## Aim of the task
Each record below is to be copied exactly; the pictures are to be omitted.
-- Opening Marker --
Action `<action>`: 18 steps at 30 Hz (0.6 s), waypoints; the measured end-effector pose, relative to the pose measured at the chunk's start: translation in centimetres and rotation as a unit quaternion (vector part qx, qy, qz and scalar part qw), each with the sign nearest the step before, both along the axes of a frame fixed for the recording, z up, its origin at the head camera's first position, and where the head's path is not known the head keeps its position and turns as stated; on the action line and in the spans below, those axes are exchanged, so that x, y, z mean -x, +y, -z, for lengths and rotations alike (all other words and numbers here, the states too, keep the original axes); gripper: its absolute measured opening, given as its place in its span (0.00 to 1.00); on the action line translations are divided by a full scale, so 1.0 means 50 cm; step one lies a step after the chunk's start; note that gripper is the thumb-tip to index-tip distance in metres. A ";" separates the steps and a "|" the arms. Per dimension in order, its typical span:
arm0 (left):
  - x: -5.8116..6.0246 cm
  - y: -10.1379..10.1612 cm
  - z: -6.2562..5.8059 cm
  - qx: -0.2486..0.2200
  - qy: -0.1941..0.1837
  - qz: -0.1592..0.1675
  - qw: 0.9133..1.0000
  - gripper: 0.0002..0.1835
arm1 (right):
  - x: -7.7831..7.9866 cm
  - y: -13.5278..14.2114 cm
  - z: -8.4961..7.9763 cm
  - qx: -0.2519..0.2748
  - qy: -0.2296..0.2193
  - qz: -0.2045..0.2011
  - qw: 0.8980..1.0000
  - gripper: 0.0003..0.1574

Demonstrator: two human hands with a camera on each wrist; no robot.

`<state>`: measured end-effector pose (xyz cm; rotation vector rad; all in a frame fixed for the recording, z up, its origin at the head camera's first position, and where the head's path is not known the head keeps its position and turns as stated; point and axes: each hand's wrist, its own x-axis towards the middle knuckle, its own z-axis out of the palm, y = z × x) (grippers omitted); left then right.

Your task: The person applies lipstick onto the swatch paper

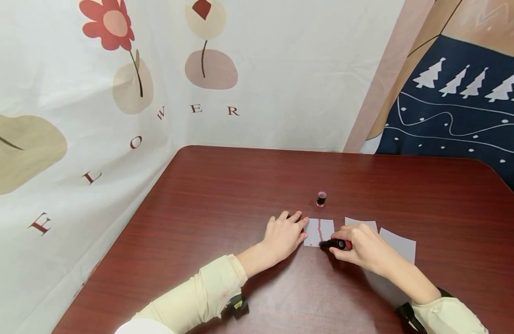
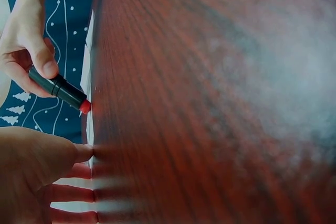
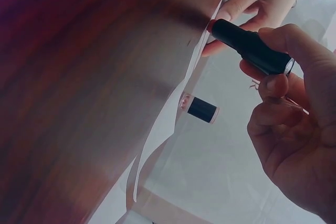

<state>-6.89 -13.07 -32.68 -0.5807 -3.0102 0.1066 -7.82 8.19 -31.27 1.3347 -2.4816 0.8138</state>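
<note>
My right hand [image 1: 361, 246] pinches a black lipstick [image 1: 334, 243] between thumb and fingers, tilted, its red tip [image 3: 211, 25] down at the paper surface. Under it lies a small white paper [image 1: 311, 230] with a wavy red line [image 1: 320, 229] running from its top edge down to the lipstick. A small red dot is near the paper's lower left corner. My left hand [image 1: 283, 235] rests on the table with its fingers spread, the fingertips at the paper's left edge. Beyond the paper stands the lipstick cap [image 1: 321, 198], clear with a black band.
More white sheets [image 1: 400, 244] lie on the right, partly beneath my right hand and forearm. The dark red wooden table [image 1: 223, 195] reaches back to a printed cloth [image 1: 282, 93] with flowers and letters. A navy cloth [image 1: 457, 116] with white trees hangs at the right.
</note>
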 end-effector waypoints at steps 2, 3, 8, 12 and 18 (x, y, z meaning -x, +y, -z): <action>0.000 -0.001 0.001 0.000 0.002 0.001 1.000 0.22 | 0.000 0.000 0.000 0.001 0.003 -0.001 1.000 0.06; 0.001 -0.001 0.002 0.000 0.003 0.002 1.000 0.22 | 0.000 0.000 0.000 0.002 0.004 -0.002 1.000 0.06; 0.001 -0.001 0.001 0.001 0.000 0.001 1.000 0.22 | 0.000 0.000 0.001 0.005 0.008 -0.004 1.000 0.06; 0.001 -0.001 0.002 0.000 -0.003 0.000 1.000 0.22 | 0.000 0.000 0.002 0.005 0.007 -0.003 1.000 0.06; 0.000 -0.001 0.003 0.000 -0.004 0.000 1.000 0.23 | -0.001 0.001 0.002 0.006 0.001 -0.005 1.000 0.06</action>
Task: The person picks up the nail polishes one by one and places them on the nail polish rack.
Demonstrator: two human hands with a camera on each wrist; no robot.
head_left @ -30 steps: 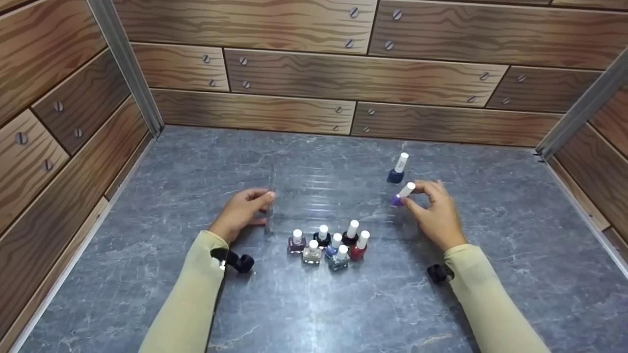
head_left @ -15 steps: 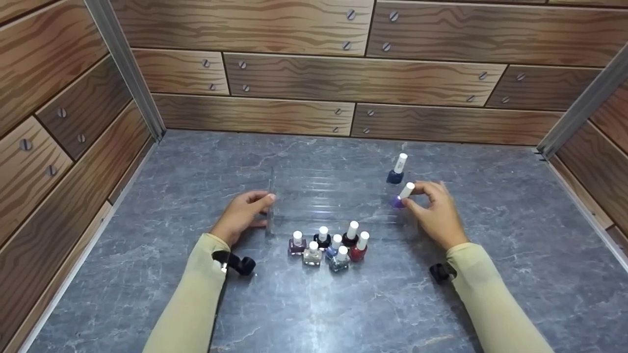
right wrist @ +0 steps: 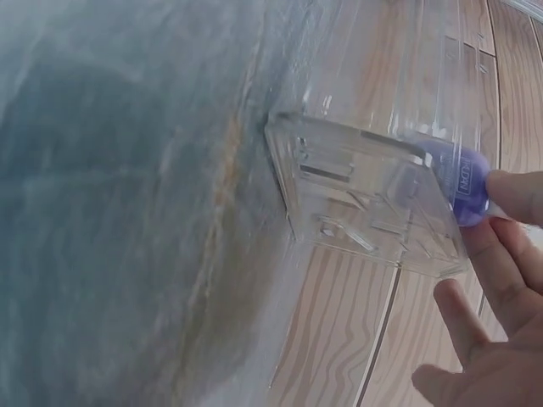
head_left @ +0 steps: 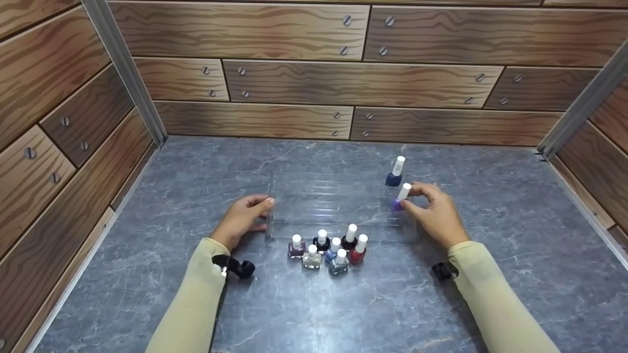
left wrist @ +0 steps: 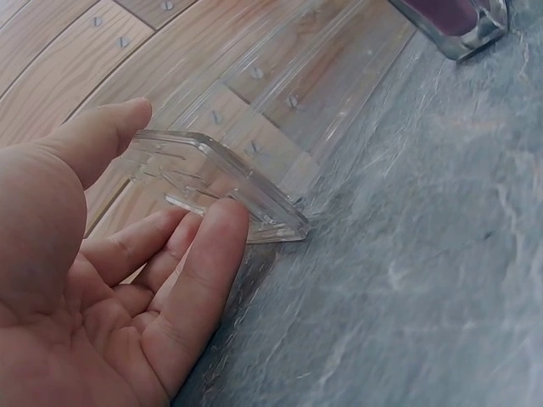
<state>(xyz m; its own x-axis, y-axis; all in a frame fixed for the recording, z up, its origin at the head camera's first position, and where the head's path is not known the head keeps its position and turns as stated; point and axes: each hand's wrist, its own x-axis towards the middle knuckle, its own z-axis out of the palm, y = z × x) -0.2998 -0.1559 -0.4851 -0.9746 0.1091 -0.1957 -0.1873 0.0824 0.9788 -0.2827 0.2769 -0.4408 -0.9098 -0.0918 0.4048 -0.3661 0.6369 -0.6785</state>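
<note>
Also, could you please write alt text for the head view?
The right hand pinches a purple nail polish bottle at the right end of a clear rack; the left hand holds the rack's left end. A dark blue bottle is behind the purple one, and seven more bottles stand in front on a grey table.

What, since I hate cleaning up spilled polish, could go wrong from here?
The purple nail polish bottle, pinched by the right hand at the right end of the clear rack, might tip if released unevenly. It could knock the dark blue nail polish bottle close behind. A nudge from the left hand at the opposite end might slide the rack into the seven bottles clustered in front.
</note>
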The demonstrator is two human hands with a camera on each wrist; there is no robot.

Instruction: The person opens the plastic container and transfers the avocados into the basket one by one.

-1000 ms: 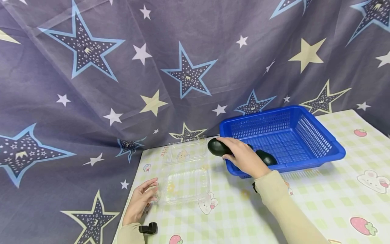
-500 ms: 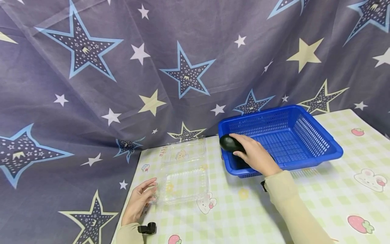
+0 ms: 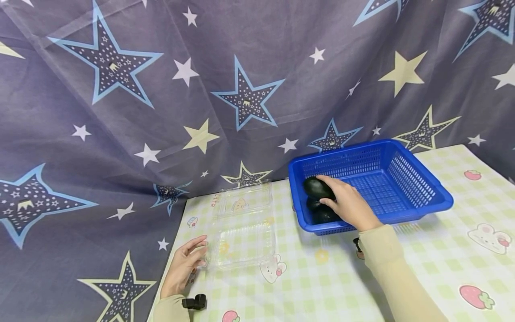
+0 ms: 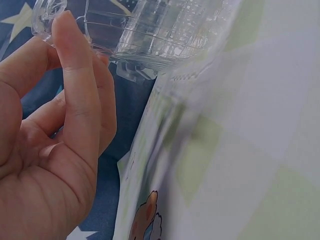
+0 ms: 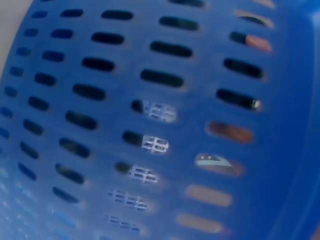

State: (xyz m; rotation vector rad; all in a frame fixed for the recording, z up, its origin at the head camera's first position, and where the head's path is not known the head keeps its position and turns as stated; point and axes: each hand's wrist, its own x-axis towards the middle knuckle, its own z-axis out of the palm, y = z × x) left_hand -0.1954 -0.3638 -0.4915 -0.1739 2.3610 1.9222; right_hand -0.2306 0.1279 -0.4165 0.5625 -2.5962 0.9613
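Note:
My right hand grips a glossy dark green avocado inside the blue plastic basket, at its left end. Beneath it lie other dark green avocados, partly covered by the hand and the held one. To the left, a clear plastic clamshell box lies unfolded on the table, its lid towards the back. My left hand is at the box's left edge, fingers loosely bent. In the left wrist view, the fingertips touch the clear box at a corner.
The table wears a green-and-white checked cloth with printed rabbits and strawberries. Behind it hangs a purple-grey curtain with stars. The right wrist view is filled by the basket's slotted wall, with dark shapes behind the slots.
My right hand has carried the avocado rightward from outside the basket's left rim to inside it, and lowered it near the other avocados. The left hand and the clear box stay put.

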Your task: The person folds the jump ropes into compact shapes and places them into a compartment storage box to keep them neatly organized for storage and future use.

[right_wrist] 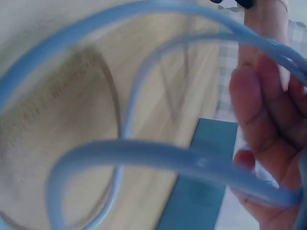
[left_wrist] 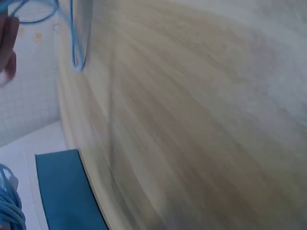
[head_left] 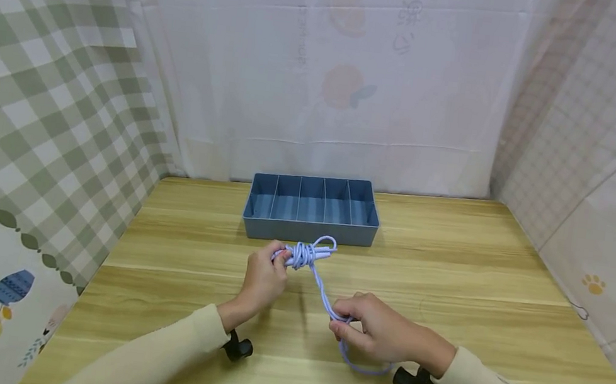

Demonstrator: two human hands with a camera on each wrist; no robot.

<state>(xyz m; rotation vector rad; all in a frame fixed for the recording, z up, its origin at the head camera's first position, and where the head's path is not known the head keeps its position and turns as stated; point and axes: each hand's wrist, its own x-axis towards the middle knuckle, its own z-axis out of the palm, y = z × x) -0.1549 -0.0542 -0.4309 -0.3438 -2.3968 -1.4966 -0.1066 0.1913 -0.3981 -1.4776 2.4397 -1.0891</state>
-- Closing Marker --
## Exercise result
Action `<action>`: 18 steps at 30 Hz (0.6 s), waypoints; the measured end-effector pose, relative to the pose measured at the chunk's start: translation in centimetres and rotation as a unit quaternion (vector part qx, qy, qz and scalar part qw), each with the sign nearest the step before, both along the axes of a frame fixed for the recording, z up, its origin at the head camera's first position, and where the head's path is not known the head keeps its position and turns as stated; on the action line and in the spans below, those axes are exchanged, so that x, y, z mean -x, +y, -z, for lengths and rotations alike (all other words and numbers here, the states too, keep the original axes); gripper: its absolute measured opening, given as its place in its span (0.00 to 1.00); on the action line translations are divided by a full scale, so 1.0 means 50 cm; step one lies a step after the chunk's start; note that gripper is the thumb-tip to index-tip distance in metres. A ";" separates the steps and a "|" the arms. Per dimension in order, its typical span:
arm0 (left):
  - x: -5.8116..6.0246 cm
  - y: -10.1379..10.1612 cm
  - z: -6.2562..5.8059 cm
  - qx: -0.2486..0.2200
  - qy: -0.1941..0.1837
  - qz: -0.1592..0.1675
  - qw: 0.9133..1.0000
  - gripper: 0.0002..0.1835
arm1 (right):
  - x: -7.7831..7.9866 cm
  - y: -13.5278..14.2114 cm
  - z: -8.4961..7.9763 cm
  - qx: -0.2519..0.2748
  - qy: -0.2296..0.2193
  - qz: -0.2045..0.2011
  - qw: 0.8980..1.0000
  - gripper: 0.0003..0.1574

Demonstrator: two human hands with a camera on each wrist; no robot.

`<state>`: measured end-effector pose (xyz cm; rotation vector rad; all in a frame fixed for the recording, z up, its origin at the head camera's first position, and where the head's path is not known the head keeps its position and turns as stated; point and axes: each hand's wrist, its own x-axis towards the middle knuckle, its own z-axis out of the palm, y = z × x) (grippers omitted); left then right.

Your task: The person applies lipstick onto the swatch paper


<state>-6.89 -13.07 -32.68 -0.5807 -3.0102 0.1066 -7.82 8.19 -31.27 1.3347 -2.4816 0.8138</state>
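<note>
My right hand [image 1: 361, 246] pinches a black lipstick [image 1: 334, 243] between thumb and fingers, tilted, its red tip [image 3: 211, 25] down at the paper surface. Under it lies a small white paper [image 1: 311, 230] with a wavy red line [image 1: 320, 229] running from its top edge down to the lipstick. A small red dot is near the paper's lower left corner. My left hand [image 1: 283, 235] rests on the table with its fingers spread, the fingertips at the paper's left edge. Beyond the paper stands the lipstick cap [image 1: 321, 198], clear with a black band.
More white sheets [image 1: 400, 244] lie on the right, partly beneath my right hand and forearm. The dark red wooden table [image 1: 223, 195] reaches back to a printed cloth [image 1: 282, 93] with flowers and letters. A navy cloth [image 1: 457, 116] with white trees hangs at the right.
</note>
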 end-effector waypoints at steps 2, 3, 8, 12 and 18 (x, y, z meaning -x, +y, -z): <action>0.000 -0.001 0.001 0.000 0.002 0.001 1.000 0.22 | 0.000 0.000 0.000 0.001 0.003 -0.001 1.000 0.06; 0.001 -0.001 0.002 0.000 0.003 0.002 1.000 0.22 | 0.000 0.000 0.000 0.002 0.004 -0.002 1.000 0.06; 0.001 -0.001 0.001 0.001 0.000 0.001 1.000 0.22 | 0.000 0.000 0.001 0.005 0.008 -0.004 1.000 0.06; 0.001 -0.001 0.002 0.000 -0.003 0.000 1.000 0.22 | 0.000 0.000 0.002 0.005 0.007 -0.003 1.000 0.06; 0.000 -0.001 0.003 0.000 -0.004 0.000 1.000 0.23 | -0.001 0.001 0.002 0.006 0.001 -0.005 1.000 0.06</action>
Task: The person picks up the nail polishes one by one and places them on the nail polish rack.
Demonstrator: two human hands with a camera on each wrist; no robot.
head_left @ -30 steps: 
head_left @ -15 steps: 
right wrist @ +0 steps: 
head_left @ +0 steps: 
left wrist @ +0 steps: 
<state>(xyz m; its own x-axis, y-axis; all in a frame fixed for the recording, z up, its origin at the head camera's first position, and where the head's path is not known the head keeps its position and turns as stated; point and axes: each hand's wrist, its own x-axis towards the middle knuckle, its own z-axis out of the palm, y = z × x) -0.2998 -0.1559 -0.4851 -0.9746 0.1091 -0.1957 -0.1873 0.0824 0.9788 -0.2827 0.2769 -0.4408 -0.9098 -0.0918 0.4048 -0.3661 0.6369 -0.6785</state>
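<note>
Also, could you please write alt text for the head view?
The right hand pinches a purple nail polish bottle at the right end of a clear rack; the left hand holds the rack's left end. A dark blue bottle is behind the purple one, and seven more bottles stand in front on a grey table.

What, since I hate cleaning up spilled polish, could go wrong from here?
The purple nail polish bottle, pinched by the right hand at the right end of the clear rack, might tip if released unevenly. It could knock the dark blue nail polish bottle close behind. A nudge from the left hand at the opposite end might slide the rack into the seven bottles clustered in front.
</note>
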The demonstrator is two human hands with a camera on each wrist; there is no robot.

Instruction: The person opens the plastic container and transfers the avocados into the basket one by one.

-1000 ms: 
-500 ms: 
+0 ms: 
+0 ms: 
+0 ms: 

State: (xyz m; rotation vector rad; all in a frame fixed for the recording, z up, its origin at the head camera's first position, and where the head's path is not known the head keeps its position and turns as stated; point and axes: each hand's wrist, its own x-axis towards the middle knuckle, its own z-axis out of the palm, y = z × x) left_hand -0.1954 -0.3638 -0.4915 -0.1739 2.3610 1.9222; right_hand -0.2306 0.1279 -0.4165 0.5625 -2.5962 0.9613
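Note:
My right hand grips a glossy dark green avocado inside the blue plastic basket, at its left end. Beneath it lie other dark green avocados, partly covered by the hand and the held one. To the left, a clear plastic clamshell box lies unfolded on the table, its lid towards the back. My left hand is at the box's left edge, fingers loosely bent. In the left wrist view, the fingertips touch the clear box at a corner.
The table wears a green-and-white checked cloth with printed rabbits and strawberries. Behind it hangs a purple-grey curtain with stars. The right wrist view is filled by the basket's slotted wall, with dark shapes behind the slots.
My right hand has carried the avocado rightward from outside the basket's left rim to inside it, and lowered it near the other avocados. The left hand and the clear box stay put.
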
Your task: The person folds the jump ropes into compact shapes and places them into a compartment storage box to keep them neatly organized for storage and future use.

[right_wrist] 
[left_wrist] 
[head_left] 

Demonstrator: two human hands with a camera on each wrist; no robot.

<state>(xyz m; rotation vector rad; all in a frame fixed for the recording, z up, its origin at the head camera's first position, and where the head's path is not known the head keeps its position and turns as stated; point and axes: each hand's wrist, its own x-axis towards the middle knuckle, its own z-axis out of the palm, y = z × x) -0.1549 -0.0542 -0.4309 -0.3438 -2.3968 -1.4966 -0.1066 0.1913 -0.3981 -1.4776 2.4397 -1.0891</state>

No further response is required.